Clearly she can’t go out into the country and say “you are all stupid, vote again”.  But by her insistence that parliament has to keep voting to get her desperately flawed proposal through makes her behaviour no better than the EU Commission who clearly have an A+ when it comes to bullying.

MPs must reject bullying at all cost.  Our vote to Leave wasn’t on economics, no matter how much the Remain camp try to frame the debate.  It was and remains all about sovereignty of parliament.  

If MPs vote for Mrs Mays deal, they will be giving it away.  They might as well just give up being an MP.  The UK parliament will have become nothing more than Kenneth Clarke’s wish:  a Parliament (that) is no more than a council chamber under a greater EU.”

Sunday, March 17, 2019

Tempus fugit.

18th September 2014.   24th March 2016.  Recall these dates?   

The first one was the date of the legally binding irreversible referendum on Scottish independence.    

The second date is the date the SNP said Scotland would be out of the UK.   

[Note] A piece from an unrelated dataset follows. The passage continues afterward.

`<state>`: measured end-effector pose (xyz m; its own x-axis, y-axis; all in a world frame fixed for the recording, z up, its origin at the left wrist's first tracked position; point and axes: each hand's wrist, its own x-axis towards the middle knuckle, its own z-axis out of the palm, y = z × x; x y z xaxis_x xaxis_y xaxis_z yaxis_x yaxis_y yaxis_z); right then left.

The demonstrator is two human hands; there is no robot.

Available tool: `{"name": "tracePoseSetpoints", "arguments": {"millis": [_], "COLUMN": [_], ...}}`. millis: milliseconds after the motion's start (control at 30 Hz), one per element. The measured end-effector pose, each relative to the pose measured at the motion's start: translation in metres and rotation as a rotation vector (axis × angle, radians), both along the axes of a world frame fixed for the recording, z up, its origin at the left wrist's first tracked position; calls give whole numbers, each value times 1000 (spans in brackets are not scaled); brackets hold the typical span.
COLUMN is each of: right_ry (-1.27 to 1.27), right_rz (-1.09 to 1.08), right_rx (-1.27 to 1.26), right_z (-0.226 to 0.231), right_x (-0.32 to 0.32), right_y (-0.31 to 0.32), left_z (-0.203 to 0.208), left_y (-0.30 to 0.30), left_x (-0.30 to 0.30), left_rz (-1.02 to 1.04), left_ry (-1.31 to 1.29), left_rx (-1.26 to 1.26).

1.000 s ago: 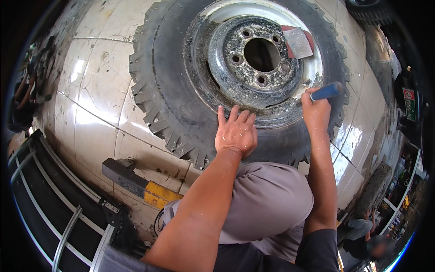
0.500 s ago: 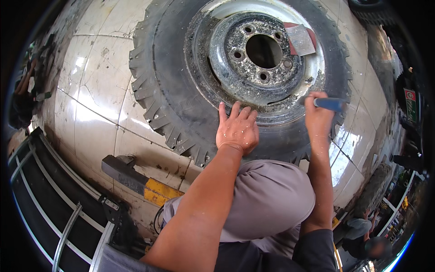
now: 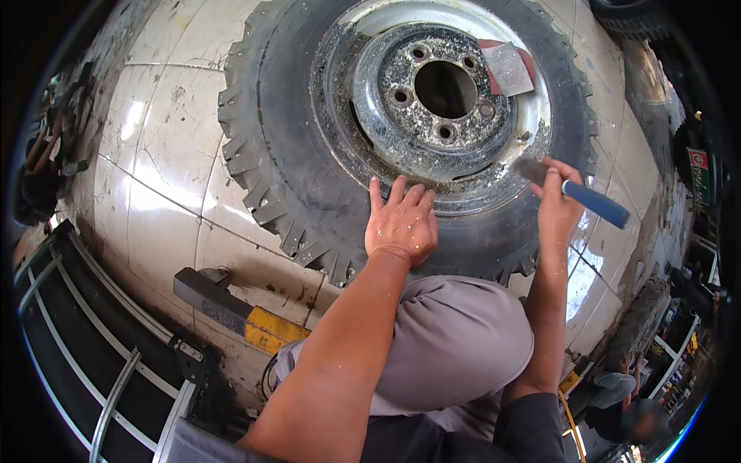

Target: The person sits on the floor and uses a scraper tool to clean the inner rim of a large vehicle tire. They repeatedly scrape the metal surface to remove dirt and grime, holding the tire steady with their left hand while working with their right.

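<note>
A large black tyre lies flat on the floor, mounted on a worn steel wheel rim with chipped, flaking paint. My left hand rests on the tyre's near side, fingers spread, fingertips at the rim's edge. In my right hand is a scraper with a blue handle and a flat metal blade. Its blade reaches over the right near part of the rim. Folded sandpaper, red and grey, lies on the rim's upper right, beside the hub hole.
Glossy, dirty floor tiles surround the tyre. A black and yellow metal bar lies near my left forearm. At lower left stands a black frame with metal rails. Another tyre sits at top right; a person is at lower right.
The scraper has turned: its blade now shows clearly and the handle points down to the right. My right hand's fingers have loosened. My left hand has stayed put.
</note>
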<state>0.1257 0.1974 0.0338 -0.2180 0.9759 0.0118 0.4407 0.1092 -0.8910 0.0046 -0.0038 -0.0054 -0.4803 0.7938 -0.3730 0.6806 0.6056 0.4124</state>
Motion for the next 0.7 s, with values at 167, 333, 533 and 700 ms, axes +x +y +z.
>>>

After almost three hundred years of integration, 553 days were all that were needed to un-pick all the trade, parliamentary, legal intricacies of the Act of Union.     

So how depressing of Philip Hammond to announce today that it was now "physically impossible" for the UK to leave the EU on the 29th March.  1,009 days.  Twice as long to leave the EU even though we have been in the EEC / EU for only forty years.   

So what have Mr Hammond and Mrs May been doing if the increasingly hapless Scottish government could do their deal in such short time scale? 

Compromise on what exactly Mrs May? The result of the vote?

Sunday mornings headline on the BBC web site is “Theresa May asks MPs for 'honourable compromise' on Brexit.   Sounds most reasonable.  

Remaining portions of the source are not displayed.